* GIVEN RECORDS *
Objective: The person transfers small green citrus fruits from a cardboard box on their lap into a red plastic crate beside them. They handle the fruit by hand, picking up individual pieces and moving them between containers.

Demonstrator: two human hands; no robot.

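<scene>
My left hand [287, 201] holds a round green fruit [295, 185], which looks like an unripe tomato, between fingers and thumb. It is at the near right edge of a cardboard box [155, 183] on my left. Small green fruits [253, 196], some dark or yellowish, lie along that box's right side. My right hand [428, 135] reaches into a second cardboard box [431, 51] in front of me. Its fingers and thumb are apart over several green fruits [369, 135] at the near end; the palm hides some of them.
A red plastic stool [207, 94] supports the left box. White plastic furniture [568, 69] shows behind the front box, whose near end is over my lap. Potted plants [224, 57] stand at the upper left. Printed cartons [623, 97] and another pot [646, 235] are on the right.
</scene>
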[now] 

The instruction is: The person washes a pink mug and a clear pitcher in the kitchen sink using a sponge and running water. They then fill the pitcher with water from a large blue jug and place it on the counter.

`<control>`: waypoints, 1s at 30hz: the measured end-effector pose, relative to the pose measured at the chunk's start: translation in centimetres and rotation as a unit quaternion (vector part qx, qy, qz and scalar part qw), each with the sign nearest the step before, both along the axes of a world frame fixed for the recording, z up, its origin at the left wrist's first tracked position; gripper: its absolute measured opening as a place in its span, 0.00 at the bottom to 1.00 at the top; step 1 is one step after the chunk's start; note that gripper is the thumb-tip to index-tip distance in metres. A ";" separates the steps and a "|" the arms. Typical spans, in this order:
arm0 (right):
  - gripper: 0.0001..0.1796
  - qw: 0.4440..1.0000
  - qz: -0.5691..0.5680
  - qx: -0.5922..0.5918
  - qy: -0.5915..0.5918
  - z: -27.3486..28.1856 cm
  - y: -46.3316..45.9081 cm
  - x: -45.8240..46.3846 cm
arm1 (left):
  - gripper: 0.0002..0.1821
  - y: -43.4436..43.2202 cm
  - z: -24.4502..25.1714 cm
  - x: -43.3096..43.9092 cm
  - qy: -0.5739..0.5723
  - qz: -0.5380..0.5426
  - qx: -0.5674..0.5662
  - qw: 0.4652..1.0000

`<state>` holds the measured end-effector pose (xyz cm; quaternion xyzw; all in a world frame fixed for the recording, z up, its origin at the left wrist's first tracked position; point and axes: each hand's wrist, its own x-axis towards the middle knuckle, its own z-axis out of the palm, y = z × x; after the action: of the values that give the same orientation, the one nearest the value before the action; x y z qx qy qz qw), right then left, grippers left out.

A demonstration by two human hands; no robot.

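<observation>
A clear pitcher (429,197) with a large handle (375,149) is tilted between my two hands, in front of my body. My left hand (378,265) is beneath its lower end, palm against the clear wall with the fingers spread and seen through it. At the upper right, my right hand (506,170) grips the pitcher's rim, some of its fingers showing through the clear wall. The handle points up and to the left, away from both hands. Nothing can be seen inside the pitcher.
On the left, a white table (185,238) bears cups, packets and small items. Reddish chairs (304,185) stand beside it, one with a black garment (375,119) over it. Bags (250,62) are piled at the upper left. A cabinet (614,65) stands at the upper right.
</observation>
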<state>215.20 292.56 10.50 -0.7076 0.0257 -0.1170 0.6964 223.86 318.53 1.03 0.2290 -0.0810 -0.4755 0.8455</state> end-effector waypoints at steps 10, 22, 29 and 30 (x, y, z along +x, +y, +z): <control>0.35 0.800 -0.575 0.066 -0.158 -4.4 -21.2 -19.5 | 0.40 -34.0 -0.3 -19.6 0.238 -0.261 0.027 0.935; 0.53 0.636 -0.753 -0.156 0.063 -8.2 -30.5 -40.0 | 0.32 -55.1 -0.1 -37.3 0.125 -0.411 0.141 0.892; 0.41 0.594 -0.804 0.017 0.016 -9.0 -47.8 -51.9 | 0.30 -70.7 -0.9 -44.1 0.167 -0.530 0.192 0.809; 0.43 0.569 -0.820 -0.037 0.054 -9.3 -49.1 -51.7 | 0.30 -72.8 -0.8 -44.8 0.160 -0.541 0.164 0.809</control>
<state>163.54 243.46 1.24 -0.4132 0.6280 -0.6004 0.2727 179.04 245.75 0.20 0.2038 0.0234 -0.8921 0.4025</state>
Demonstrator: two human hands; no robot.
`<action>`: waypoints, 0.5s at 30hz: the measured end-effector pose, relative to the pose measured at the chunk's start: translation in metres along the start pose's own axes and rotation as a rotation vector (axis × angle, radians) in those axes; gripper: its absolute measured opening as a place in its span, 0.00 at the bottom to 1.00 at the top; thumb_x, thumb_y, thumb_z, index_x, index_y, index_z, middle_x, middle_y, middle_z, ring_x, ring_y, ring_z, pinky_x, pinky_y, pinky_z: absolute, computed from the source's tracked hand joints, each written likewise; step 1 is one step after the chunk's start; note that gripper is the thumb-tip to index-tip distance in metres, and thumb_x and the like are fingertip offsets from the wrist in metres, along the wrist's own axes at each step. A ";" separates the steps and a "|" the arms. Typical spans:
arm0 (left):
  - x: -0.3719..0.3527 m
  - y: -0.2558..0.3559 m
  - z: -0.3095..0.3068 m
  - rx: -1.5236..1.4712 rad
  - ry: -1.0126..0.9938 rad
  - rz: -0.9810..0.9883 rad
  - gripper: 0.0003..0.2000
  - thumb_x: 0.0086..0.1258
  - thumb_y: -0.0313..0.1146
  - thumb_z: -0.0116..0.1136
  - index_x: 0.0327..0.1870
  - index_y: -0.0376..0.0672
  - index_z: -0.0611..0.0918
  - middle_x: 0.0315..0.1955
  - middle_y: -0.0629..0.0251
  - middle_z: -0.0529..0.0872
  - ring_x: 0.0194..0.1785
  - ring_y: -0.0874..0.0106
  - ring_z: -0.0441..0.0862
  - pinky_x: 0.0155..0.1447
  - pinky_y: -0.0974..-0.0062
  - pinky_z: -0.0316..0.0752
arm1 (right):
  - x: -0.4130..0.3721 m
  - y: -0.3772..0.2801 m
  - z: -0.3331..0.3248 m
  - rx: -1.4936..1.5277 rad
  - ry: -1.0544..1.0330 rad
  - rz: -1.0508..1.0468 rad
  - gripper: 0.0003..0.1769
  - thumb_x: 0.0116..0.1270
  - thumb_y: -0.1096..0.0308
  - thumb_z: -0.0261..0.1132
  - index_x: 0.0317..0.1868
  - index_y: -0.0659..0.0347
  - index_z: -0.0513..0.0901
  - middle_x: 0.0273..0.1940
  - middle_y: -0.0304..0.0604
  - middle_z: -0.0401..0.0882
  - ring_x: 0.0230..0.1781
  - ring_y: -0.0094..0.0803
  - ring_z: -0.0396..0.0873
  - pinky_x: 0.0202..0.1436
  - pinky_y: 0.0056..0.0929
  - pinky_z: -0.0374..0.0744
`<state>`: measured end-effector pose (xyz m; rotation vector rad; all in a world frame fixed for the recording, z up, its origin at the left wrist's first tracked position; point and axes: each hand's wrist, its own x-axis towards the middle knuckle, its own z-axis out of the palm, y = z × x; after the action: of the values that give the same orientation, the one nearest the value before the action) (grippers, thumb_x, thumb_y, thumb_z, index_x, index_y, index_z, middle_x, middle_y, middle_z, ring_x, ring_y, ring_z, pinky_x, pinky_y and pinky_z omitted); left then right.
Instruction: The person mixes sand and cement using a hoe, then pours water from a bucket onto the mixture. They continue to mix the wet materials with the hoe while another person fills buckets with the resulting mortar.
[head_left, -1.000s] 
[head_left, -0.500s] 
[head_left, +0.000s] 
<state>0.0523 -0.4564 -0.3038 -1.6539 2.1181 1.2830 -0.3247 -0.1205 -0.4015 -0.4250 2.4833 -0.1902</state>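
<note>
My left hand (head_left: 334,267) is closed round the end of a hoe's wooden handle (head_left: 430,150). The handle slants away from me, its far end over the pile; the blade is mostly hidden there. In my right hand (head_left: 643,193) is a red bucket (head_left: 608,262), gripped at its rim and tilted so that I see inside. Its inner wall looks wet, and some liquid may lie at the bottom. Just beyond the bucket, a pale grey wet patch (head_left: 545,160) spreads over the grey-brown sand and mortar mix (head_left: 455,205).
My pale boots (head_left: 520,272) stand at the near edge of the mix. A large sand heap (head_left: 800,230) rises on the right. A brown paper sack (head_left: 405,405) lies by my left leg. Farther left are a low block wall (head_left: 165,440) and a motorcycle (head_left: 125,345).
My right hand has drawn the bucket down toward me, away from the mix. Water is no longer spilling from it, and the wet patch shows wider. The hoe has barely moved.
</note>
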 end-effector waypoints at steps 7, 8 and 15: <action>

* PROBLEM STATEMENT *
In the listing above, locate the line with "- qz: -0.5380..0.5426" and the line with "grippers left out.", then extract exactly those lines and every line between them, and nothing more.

* SOLUTION *
  - qz: -0.5380..0.5426
  - qx: -0.5674..0.5662
  - qw: 0.4652..1.0000

`<state>` holds the measured end-effector pose (xyz cm; quaternion xyzw; all in a world frame fixed for the recording, z up, its origin at the left wrist's first tracked position; point and axes: each hand's wrist, its own x-axis towards the middle knuckle, its own z-axis out of the palm, y = z × x; after the action: of the values that give the same orientation, the one nearest the value before the action; x y z qx qy qz qw), right then left, grippers left out.

What was produced is the complete output.